Improved whole body glucose disposal following training has been associated with an increase in insulin stimulated glycogen synthesis [38]. HIT has at least two novel features, firstly unlike walking or moderate intensity aerobic training, it involves the activation of a large muscle mass and secondly this is associated with a very high glycogen breakdown-turnover. The combination of these two factors means that a greater proportion of muscle fibres will need to replenish their carbohydrate stores, compared with what would be encountered following moderate intensity aerobic training. Muscle contraction under conditions of metabolic stress (such as incurred during HIT) results in very rapid glycogen degradation [49] and this would almost certainly alter the binding of a variety of glycogen associated proteins [40, 41]. Thus we suspect that remodelling of the glycogen pool, altering the molecules' branching architecture [38], may well be important in regulating skeletal muscle insulin sensitivity following HIT. Currently, high intensity muscle contraction is the only feasible strategy for remodelling of the entire muscle glycogen pool in humans.
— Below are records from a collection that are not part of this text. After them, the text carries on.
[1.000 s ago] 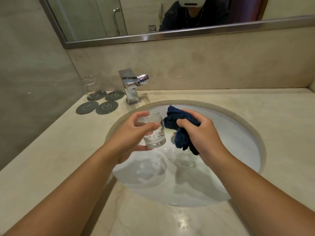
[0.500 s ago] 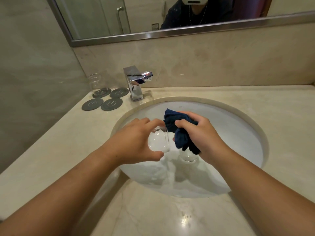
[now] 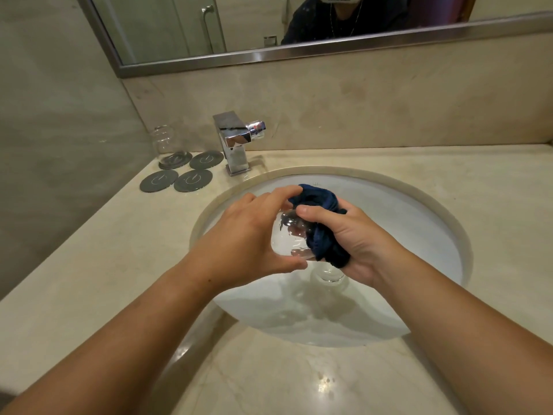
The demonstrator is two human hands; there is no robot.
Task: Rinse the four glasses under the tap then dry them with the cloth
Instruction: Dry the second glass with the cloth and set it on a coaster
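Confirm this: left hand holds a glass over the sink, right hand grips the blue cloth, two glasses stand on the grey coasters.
No: the head view shows a single glass on the grey coasters, not two. The left hand holds another glass over the sink, and the right hand grips the blue cloth.

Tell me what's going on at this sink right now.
A person is drying a glass over a bathroom sink. The left hand grips a clear glass above the basin, while the right hand holds a bunched dark blue cloth pressed against it. A second glass sits in the basin beneath the hands. A third glass stands on a coaster left of the tap. No running water is visible.
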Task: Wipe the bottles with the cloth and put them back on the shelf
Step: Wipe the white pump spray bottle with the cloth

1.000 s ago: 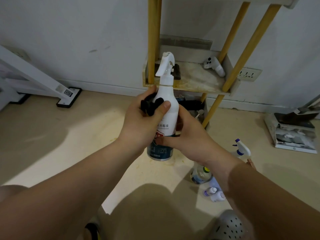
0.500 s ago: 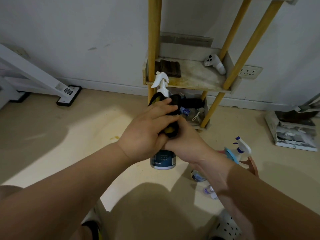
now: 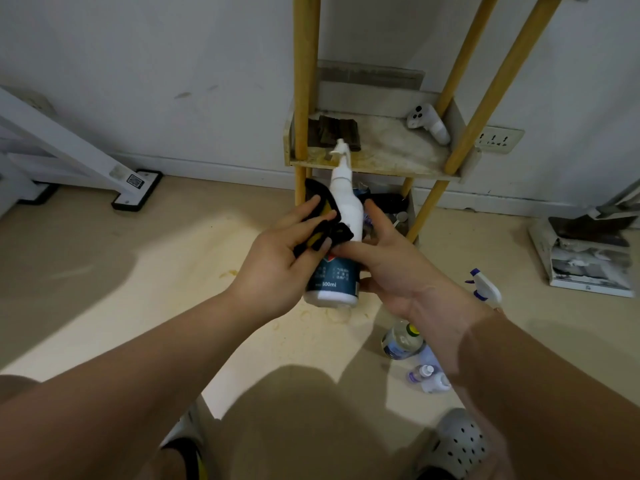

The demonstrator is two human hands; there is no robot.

Insulin sensitivity may also be regulated by plasma NEFA concentration. Pharmacological lowering of plasma NEFA levels has been shown to positively regulate insulin sensitivity during an OGTT [39], whereas raising plasma NEFA concentration, through lipid infusion, lowers glucose infusion rate during peripheral insulinemia-euglycemia in young men [40]. In contrast, exercise training has been shown to have little or no effect on fasting plasma NEFA concentration, insulin mediated lipolysis or NEFA release during exercise [4144]. In the present study, HIT was associated with a 17% decrease in fasting plasma NEFA concentration without a concomitant change in fasting insulin. Furthermore, there was a 26% reduction in NEFA AUC during OGTT following HIT despite a 37% reduction in the plasma insulin AUC. This suggests that insulin was able to inhibit lipolysis to a greater extent following HIT and while these changes are more modest than those observed with lipid powering drugs, the long terms benefits may still be of significance.

Conclusion

We demonstrate for the first time that low volume, high intensity interval exercise involving only ~250 kcal of work, is sufficient to achieve significant improvements in glycemic control in sedentary young adults. This study is limited to the measurement of whole body insulin sensitivity which makes the interpretation of our data incomplete. Analysis of tissue specific responses through biopsy studies would enhance the present study by allowing determination of the mechanisms involved in the improvements observed at the whole body level. Nevertheless, our data and the findings by the Gibala lab [4, 37, 4549] suggest that current guidelines, with regards to optimizing exercise prescription to yield the best health outcomes, may not be optimal and certainly require further discussion. Our findings warrant further studies investigating the effectiveness of HIT in improving glycemic control in healthy middle aged individuals at risk of developing T2D and in patients with T2D.